Cortical Pyramidal Neuron Dysfunction in TH‑KO Mice and L‑Dopa–Mediated Restoration

In TH‑KO mice, whole-brain dopamine loss was reported to coincide with less excitable primary motor cortex (M1) layer 2/3 pyramidal neurons and fewer excitatory synaptic events onto those cells, compared with wild-type controls.

Using the same dataset, the authors describe a timing- and context-dependent pharmacologic contrast: systemic L-dopa given before slice preparation aligned with reversal of the neuronal measures they recorded (with some synaptic measures surpassing wild-type levels under the study conditions), whereas acute dopamine delivered only in the recording bath did not. This framing was presented as a way to separate effects associated with in vivo dopaminergic repletion from effects detectable with short, local dopamine exposure in vitro.

Whole-cell patch-clamp recordings from M1 layer 2/3 pyramidal neurons were used to quantify intrinsic membrane properties in tyrosine hydroxylase knockout (TH-KO) versus wild-type mice.
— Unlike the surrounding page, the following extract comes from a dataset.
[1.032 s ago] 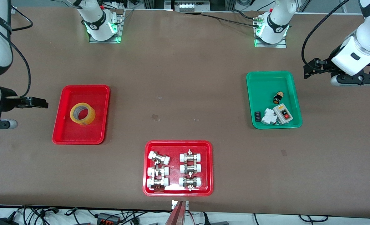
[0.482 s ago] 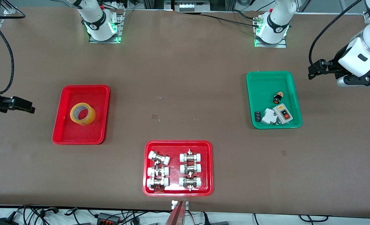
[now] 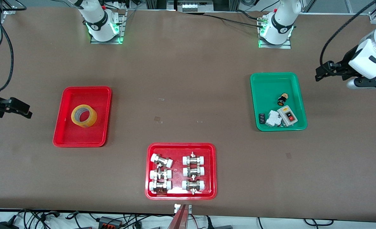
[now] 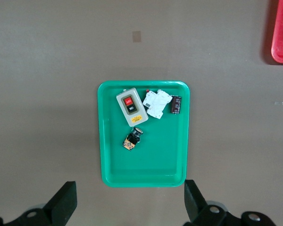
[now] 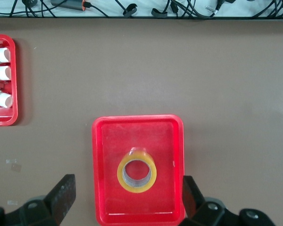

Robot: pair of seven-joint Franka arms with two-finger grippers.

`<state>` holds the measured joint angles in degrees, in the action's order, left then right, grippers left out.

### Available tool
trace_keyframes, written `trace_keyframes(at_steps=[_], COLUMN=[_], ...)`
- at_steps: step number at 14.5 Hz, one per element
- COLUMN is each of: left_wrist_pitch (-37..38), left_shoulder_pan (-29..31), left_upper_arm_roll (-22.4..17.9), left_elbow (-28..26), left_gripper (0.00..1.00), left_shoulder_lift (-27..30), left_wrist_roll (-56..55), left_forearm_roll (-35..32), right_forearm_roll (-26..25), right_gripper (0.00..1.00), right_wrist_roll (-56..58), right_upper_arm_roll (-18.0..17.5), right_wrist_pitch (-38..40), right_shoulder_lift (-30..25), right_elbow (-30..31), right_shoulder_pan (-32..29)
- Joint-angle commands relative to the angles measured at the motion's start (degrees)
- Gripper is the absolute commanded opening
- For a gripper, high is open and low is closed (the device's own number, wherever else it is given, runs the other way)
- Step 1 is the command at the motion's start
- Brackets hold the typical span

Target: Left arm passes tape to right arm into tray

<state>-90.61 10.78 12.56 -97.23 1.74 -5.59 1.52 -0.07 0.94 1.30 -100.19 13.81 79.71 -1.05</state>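
The tape (image 3: pixel 84 116) is a yellowish roll lying flat in the narrower red tray (image 3: pixel 79 137) toward the right arm's end of the table. It also shows in the right wrist view (image 5: pixel 137 175), inside the tray (image 5: pixel 137 120). My right gripper (image 3: pixel 17 107) is open and empty, up in the air over the table beside this tray; its fingers stand wide apart (image 5: pixel 128 192). My left gripper (image 3: pixel 326 70) is open and empty (image 4: pixel 129 195), in the air over the table beside the green tray (image 3: pixel 275 84), toward the left arm's end.
The green tray (image 4: pixel 146 165) holds a grey switch box (image 3: pixel 287 115), a white breaker (image 3: pixel 273 119) and small black parts. A squarer red tray (image 3: pixel 181 145) with several white-capped metal fittings sits nearest the front camera; its corner shows in the right wrist view (image 5: pixel 7 122).
Both arms have drawn outward: the right gripper away from the red tray toward the table's end, the left gripper away from the green tray. The tape has not moved.
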Motion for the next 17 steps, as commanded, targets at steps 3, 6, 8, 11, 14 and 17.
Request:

As described, the authors assessed resting membrane potential, whole-cell input resistance, inward rectification during hyperpolarizing current steps, rheobase estimated from step protocols, and evoked spiking during depolarizing pulses. Across these intrinsic readouts, TH-KO neurons were reported to show lower input resistance, a modestly more negative resting membrane potential, stronger inward rectification, higher rheobase, and fewer evoked spikes than wild-type neurons. The authors presented this overall pattern as evidence of reduced intrinsic excitability under dopamine depletion.
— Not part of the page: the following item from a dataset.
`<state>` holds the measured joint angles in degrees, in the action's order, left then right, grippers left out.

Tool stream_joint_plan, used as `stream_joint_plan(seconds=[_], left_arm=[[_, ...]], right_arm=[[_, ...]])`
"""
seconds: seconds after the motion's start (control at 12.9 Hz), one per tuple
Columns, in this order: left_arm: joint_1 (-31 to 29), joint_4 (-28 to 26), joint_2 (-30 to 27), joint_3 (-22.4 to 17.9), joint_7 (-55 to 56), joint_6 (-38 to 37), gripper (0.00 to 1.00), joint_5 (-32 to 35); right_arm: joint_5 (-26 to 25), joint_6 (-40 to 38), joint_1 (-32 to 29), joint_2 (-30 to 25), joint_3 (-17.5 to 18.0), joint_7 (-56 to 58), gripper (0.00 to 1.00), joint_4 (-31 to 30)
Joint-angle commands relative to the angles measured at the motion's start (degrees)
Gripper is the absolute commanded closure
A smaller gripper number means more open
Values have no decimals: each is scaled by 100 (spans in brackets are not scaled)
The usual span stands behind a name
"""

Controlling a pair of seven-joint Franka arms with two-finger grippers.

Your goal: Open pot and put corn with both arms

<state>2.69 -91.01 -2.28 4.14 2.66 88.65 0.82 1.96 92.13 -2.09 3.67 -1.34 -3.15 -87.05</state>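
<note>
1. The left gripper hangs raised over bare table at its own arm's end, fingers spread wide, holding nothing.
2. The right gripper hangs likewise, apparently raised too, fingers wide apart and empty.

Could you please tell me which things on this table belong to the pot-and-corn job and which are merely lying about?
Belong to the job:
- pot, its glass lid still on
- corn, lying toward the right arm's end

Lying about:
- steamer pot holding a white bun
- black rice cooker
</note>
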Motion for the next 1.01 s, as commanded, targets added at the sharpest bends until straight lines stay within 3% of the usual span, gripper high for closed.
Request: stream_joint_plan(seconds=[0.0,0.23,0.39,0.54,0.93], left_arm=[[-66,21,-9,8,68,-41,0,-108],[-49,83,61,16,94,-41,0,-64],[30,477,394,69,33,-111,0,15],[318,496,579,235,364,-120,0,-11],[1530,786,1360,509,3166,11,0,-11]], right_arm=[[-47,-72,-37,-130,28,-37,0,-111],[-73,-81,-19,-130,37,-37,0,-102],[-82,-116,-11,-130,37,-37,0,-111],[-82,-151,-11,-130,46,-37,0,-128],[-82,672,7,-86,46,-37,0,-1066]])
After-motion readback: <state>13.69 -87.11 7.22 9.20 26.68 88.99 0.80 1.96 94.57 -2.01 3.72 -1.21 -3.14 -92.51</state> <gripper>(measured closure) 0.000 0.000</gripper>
Voltage-clamp experiments then focused on excitatory synaptic events recorded at −70 mV, including spontaneous EPSCs and miniature EPSCs under pharmacologic isolation conditions described by the authors (GABAA blockade with picrotoxin, with TTX added for miniature events). In these recordings, sEPSCs and mEPSCs were reported to occur less frequently in TH-KO mice than in wild-type mice, while miniature event amplitude was described as unchanged between genotypes. The frequency–amplitude dissociation was discussed by the authors in terms of a functional change consistent with presynaptic release properties rather than a postsynaptic amplitude shift. This synaptic pattern was presented alongside the intrinsic excitability differences observed in the same cortical neuron population.

Systemic treatment history served as the organizing comparison for dopaminergic repletion effects. The authors report that L‑dopa pretreatment administered in vivo before slice preparation reversed both the intrinsic excitability measures and the excitatory synaptic event frequencies, which under the 20 mg/kg L-dopa condition could exceed values seen in normal mice, in TH-KO mice under their experimental timeline. By contrast, acute incubation of cortical slices with dopamine in the bath (reported as 10–20 μM for approximately 30 minutes) was described as producing no detectable change in the intrinsic or synaptic properties they measured in either TH-KO or wild-type slices. The authors’ side-by-side presentation emphasized that dopamine’s presence in the bath, under their conditions, was not sufficient to reproduce the normalization associated with in vivo exposure.

Anatomical context was added using Golgi staining, which the authors report did not reveal distinguishable differences in pyramidal neuron soma, dendrites, or spine appearance between TH-KO and wild-type mice in anterior cingulate cortex sections they examined. In discussion, they connect the electrophysiology and pharmacology findings to an indirect account in which striatal dopaminergic activity is positioned as dominant, and circuit-mediated effects are proposed to influence cortical pyramidal neuron activity when dopamine tone is restored systemically. The paper also notes boundaries tied to the model and methods, including the use of TH-KO mice with slice-based recordings, male-only sampling, and morphological assessment performed in anterior cingulate cortex rather than M1. These elements define the scope in which the reported observations were presented.

Key Takeaways:

• TH-KO mice were reported to have reduced intrinsic excitability in M1 layer 2/3 pyramidal neurons compared with wild-type mice.
• Lower sEPSC and mEPSC frequencies with unchanged mEPSC amplitude were reported in TH-KO mice; the authors discuss this as consistent with altered presynaptic release function and also consider (but view as less likely) a reduced number of synapses given the rapid reversal with L-dopa.
• In vivo L-dopa pretreatment was reported to restore intrinsic and synaptic measures, while acute bath-applied dopamine in slices showed no detectable effect under the study conditions.